■ COLLECTED DATA:
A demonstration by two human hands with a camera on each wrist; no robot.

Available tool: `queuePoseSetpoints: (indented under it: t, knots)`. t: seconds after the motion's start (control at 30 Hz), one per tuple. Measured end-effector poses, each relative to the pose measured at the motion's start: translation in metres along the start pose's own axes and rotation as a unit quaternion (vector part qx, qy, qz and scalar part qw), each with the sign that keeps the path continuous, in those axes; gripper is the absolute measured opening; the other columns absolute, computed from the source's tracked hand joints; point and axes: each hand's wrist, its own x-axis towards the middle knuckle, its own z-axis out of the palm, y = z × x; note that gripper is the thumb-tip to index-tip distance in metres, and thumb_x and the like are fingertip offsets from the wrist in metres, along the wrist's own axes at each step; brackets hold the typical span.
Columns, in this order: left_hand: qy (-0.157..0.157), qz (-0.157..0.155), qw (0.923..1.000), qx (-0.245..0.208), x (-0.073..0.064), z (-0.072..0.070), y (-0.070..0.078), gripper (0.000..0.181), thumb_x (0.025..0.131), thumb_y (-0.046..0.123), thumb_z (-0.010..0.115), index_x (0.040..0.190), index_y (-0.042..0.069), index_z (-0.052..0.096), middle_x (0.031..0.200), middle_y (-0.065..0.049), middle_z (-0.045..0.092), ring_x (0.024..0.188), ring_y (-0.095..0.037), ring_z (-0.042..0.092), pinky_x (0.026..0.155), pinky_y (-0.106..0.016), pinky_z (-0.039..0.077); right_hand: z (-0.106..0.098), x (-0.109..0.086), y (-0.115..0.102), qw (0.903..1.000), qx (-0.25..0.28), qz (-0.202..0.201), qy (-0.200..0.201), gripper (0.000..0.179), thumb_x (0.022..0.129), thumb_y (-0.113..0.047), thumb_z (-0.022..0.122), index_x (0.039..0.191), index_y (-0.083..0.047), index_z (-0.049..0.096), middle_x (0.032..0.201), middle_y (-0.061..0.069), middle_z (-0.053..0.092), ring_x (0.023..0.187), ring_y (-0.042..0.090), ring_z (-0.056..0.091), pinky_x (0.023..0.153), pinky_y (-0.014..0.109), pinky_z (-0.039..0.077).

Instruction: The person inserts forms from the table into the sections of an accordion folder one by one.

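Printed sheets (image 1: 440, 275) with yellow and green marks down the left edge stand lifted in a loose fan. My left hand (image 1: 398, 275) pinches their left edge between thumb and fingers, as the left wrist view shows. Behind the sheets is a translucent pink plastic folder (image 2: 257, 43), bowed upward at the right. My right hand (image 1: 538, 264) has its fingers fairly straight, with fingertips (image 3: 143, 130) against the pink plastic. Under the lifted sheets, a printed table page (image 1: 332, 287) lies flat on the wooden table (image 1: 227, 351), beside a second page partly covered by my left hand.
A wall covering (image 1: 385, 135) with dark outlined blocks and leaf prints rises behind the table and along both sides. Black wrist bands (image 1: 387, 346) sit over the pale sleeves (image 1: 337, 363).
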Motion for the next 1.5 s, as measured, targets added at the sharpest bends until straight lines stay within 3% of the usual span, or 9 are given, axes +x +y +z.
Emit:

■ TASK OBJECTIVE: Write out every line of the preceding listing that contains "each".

■ ANSWER TO THIS TASK:
A demonstration by two human hands with a camera on each wrist; no robot.
Available tool: `queuePoseSetpoints: (indented under it: t, knots)`. t: seconds after the motion's start (control at 30 Hz), one per tuple. Measured end-effector poses, each relative to the pose measured at the motion's start: translation in metres along the start pose's own axes and rotation as a unit quaternion (vector part qx, qy, qz and scalar part qw), each with the sign that keeps the path continuous, in those axes; gripper is the absolute measured opening; the other columns absolute, computed from the source's tracked hand joints; point and axes: each hand's wrist, its own x-axis towards the middle knuckle, its own z-axis out of the palm, y = z × x; note that gripper is the thumb-tip to index-tip distance in metres, and thumb_x and the like are fingertip offsets from the wrist in metres, along the wrist's own axes at each step; brackets hold the typical span.

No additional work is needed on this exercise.